Les cénotes du Yucatán : plonger dans le monde souterrain maya
Les cénotes sont peut-être le phénomène naturel le plus envoûtant du Mexique. Ces gouffres naturels, formés par l’effondrement du calcaire karstique de la péninsule du Yucatán, révèlent des piscines souterraines d’une eau si cristalline qu’elle semble irréelle. Les Mayas les considéraient comme des portes vers l’inframonde, le Xibalbá, et y pratiquaient des cérémonies sacrées dont on retrouve encore les offrandes au fond de certains bassins. Il en existe plus de six mille dans la péninsule, et chacun est unique : le Gran Cenote près de Tulum, ouvert sur la jungle, où les rayons du soleil percent l’eau en faisceaux lumineux ; le Cenote Ik Kil, ce puits circulaire tapissé de lianes où l’on plonge depuis dix mètres de hauteur ; le Cenote Dos Ojos, paradis des plongeurs qui explorent des kilomètres de galeries immergées.

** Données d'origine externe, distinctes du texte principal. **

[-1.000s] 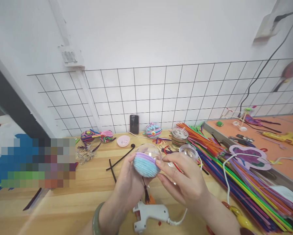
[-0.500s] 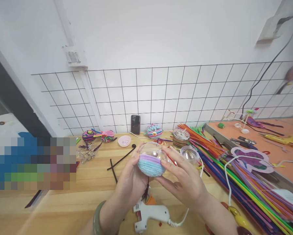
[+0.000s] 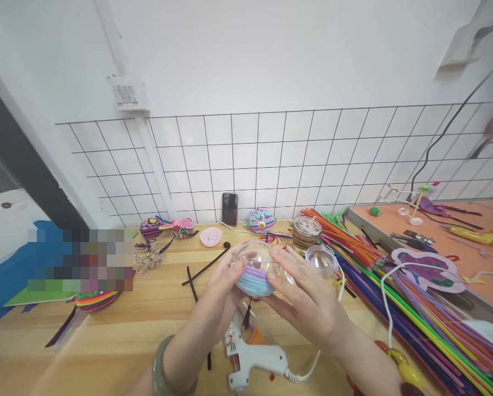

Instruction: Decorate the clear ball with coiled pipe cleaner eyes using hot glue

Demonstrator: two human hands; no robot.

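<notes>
Both hands cradle a clear plastic ball (image 3: 254,283) whose lower half is wrapped in light blue and purple fuzzy stems; its upper half is bare and see-through. My left hand (image 3: 223,294) grips its left side, with the thumb across the front. From the right, my right hand (image 3: 310,297) presses its fingers on the top and side. A dark tassel (image 3: 247,319) hangs under the ball. Directly below, a white hot glue gun (image 3: 258,357) lies on the wooden table, beside a small orange piece (image 3: 255,336).
Bundles of coloured pipe cleaners (image 3: 415,313) fill the right side. Behind are a phone (image 3: 230,209), a wrapped ball (image 3: 261,220), a pink dish (image 3: 210,237), a lidded cup (image 3: 306,234) and a clear half-shell (image 3: 321,261). A white cord (image 3: 384,302) loops at right. A blurred person sits left.
My left thumb has shifted onto the front of the ball, which is tilted slightly. At the left, the blurred person has moved, and a rainbow-striped piece now shows there.
</notes>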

Nager dans un cénote, c’est flotter dans un silence aquatique parfait, entouré de stalactites millénaires et de poissons translucides, en communion avec un monde que les Mayas vénéraient comme sacré. C’est l’une des expériences les plus magiques que le voyage puisse offrir.
Copper Canyon, Baja et les baleines : l’Ouest sauvage
Les Barrancas del Cobre — le Copper Canyon — sont un réseau de gorges plus vastes et plus profondes que le Grand Canyon, et pourtant infiniment moins connues. Le train Chepe, qui serpente de Chihuahua à Los Mochis à travers ce paysage titanesque, offre l’un des voyages ferroviaires les plus spectaculaires du monde : des ponts suspendus au-dessus du vide, des tunnels percés dans la roche, des panoramas qui coupent le souffle à chaque virage. Les Tarahumaras, peuple autochtone célèbre pour ses coureurs de fond légendaires, vivent dans ces gorges depuis des siècles. La Basse-Californie, cette péninsule de mille deux cents kilomètres qui s’étire entre le Pacifique et la mer de Cortez, est un autre monde : des déserts hérissés de cactus géants cardón, une côte sauvage battue par les vagues, et surtout, entre janvier et mars, le spectacle extraordinaire des baleines grises qui viennent mettre bas dans les lagunes de Guerrero Negro et San Ignacio. S’approcher en panga d’une baleine de quinze mètres qui vient frôler l’embarcation de son museau est un moment de grâce absolue.
Papillons monarques, volcans et la côte caraïbe
Chaque automne, des centaines de millions de papillons monarques achèvent un voyage de cinq mille kilomètres depuis le Canada pour hiverner dans les forêts de oyamel du Michoacán et de l’État de Mexico. Les sanctuaires, à trois mille mètres d’altitude, offrent un spectacle surnaturel : les arbres plient sous le poids de millions de papillons orange et noir, et quand le soleil réchauffe l’air, ils s’envolent par nuages entiers dans un bruissement d’ailes qui ressemble à une pluie douce. Le Mexique est aussi un pays de volcans : le Popocatépetl et l’Iztaccíhuatl, ces géants enneigés qui dominent Mexico City, le Pico de Orizaba, point culminant du pays avec ses cinq mille six cent trente-six mètres, le Nevado de Toluca dont le cratère abrite deux lacs d’altitude. La côte caraïbe, de Cancún à la Riviera Maya et jusqu’à la biosphère de Sian Ka’an, déploie des plages de sable blanc, des eaux turquoise et le deuxième plus grand récif corallien du monde. Les montagnes d’Oaxaca, la vallée d’Hierve el Agua avec ses cascades pétrifiées, les forêts de nuages du Chiapas — le Mexique offre au digital nomad une nature si diverse qu’on peut changer d’écosystème chaque week-end sans jamais quitter le pays.